*Directions*: Reproduce, please, only the lines from the first line below to the line containing "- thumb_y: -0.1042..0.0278", inclusive.

--

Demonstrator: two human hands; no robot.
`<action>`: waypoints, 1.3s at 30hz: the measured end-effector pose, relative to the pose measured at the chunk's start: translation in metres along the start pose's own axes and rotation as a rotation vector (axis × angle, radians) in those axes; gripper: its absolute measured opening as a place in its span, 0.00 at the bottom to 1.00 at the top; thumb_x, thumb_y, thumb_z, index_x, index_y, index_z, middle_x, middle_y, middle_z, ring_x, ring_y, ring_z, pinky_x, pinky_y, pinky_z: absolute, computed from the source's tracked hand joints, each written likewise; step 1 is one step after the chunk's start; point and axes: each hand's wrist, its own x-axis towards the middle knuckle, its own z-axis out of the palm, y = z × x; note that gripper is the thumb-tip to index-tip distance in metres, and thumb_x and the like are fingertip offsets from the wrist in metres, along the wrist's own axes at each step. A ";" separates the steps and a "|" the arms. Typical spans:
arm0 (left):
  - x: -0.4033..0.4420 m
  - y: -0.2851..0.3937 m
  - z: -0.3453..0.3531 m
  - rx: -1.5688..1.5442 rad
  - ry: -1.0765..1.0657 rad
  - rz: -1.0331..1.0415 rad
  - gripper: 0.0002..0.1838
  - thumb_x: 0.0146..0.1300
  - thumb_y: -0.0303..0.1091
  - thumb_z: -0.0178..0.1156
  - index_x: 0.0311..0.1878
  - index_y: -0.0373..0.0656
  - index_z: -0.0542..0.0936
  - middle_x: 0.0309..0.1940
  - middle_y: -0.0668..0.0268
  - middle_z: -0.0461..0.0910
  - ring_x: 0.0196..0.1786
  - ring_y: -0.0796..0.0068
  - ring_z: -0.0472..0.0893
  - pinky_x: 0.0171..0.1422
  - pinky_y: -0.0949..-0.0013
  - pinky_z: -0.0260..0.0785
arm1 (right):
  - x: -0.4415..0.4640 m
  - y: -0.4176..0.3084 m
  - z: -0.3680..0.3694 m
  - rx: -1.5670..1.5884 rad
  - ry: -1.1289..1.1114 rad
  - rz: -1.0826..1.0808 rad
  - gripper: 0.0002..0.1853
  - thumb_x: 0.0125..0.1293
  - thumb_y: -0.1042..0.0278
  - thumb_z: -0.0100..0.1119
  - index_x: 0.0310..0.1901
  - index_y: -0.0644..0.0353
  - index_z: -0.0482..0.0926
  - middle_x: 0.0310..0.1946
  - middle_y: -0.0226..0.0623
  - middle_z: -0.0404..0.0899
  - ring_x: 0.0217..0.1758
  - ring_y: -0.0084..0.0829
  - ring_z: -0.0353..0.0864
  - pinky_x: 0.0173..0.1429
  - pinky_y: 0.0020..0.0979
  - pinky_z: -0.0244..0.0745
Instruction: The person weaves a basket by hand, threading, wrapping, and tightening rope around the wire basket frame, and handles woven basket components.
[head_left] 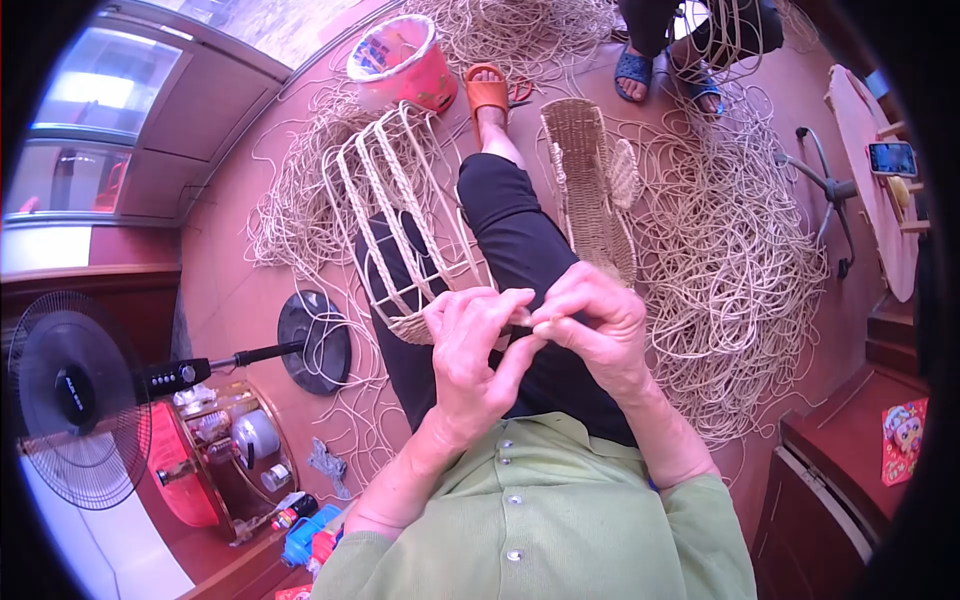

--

*Response area*:
Demonstrator: two human hands; no robot.
`<action>`: waypoints, 1.3s at 30hz: the measured end-effector pose, relative to the pose measured at the chunk's start: translation in metres along the start pose's own axes and rotation as a rotation vector (axis × angle, radians) in those axes; gripper: its absolute measured opening as a place in its span, 0.00 at the bottom to 1.00 at the top; thumb_x, thumb_y, thumb_z, index_x, index_y, index_z, middle_x, middle_y, middle_z, ring_x, ring_y, ring_z, pinky_x, pinky_y, pinky_z: absolute, computed from the source's tracked hand joints, each written likewise; step 1 is one step after the chunk's start; point and axes: each hand's wrist, its own x-axis towards the middle knuckle, its own z-axis out of the palm, y = z × x; note that gripper is the thumb-tip to index-tip distance in metres, and thumb_x and the like are fingertip offsets from the wrist in metres, along the wrist's own axes at each step. A ";" separates the steps and a "|" the arms. Typical spans:
arm0 (left):
  - x: -0.4033..0.4420 m
  - y: -0.2851..0.3937 m
  - z: -0.3453..0.3531 m
  - rx: -1.5688..1.5442 rad
  - ry: -1.0765..1.0657 rad
  - rz: -1.0331..1.0415 rad
  - gripper: 0.0002..0.1838
  - thumb_x: 0.0146..0.1300
  - thumb_y: -0.0303..0.1091
  - thumb_z: -0.0178..0.1156
  - index_x: 0.0311..0.1878
  - index_y: -0.0373..0.0656
  - index_z: -0.0542..0.0936
  - middle_x: 0.0309..0.1940
  - middle_y: -0.0668..0.0268
  - middle_z: -0.0461..0.0910
  - ring_x: 0.0196..0.1786
  - ring_y: -0.0796..0.0068
  - ring_z: -0.0472..0.0893
  - pinky_x: 0.0171..0.1422
  - pinky_y: -0.0949..-0.0013
  - pinky_z: -0.0260..0.0785
arm1 (right):
  - x: -0.4415..0.4640 m
  - y: -0.4176..0.3084 m
  - z: -0.3680..0.3694 m
  - rx: -1.5670..1.5884 rad
  - ry: -1.1289..1.1114 rad
  - rz: -1.0826..1.0808 rad
  - gripper: 0.0002..0.1853
  - thumb_x: 0.0125..0.1293
  - thumb_y: -0.1042..0.0278

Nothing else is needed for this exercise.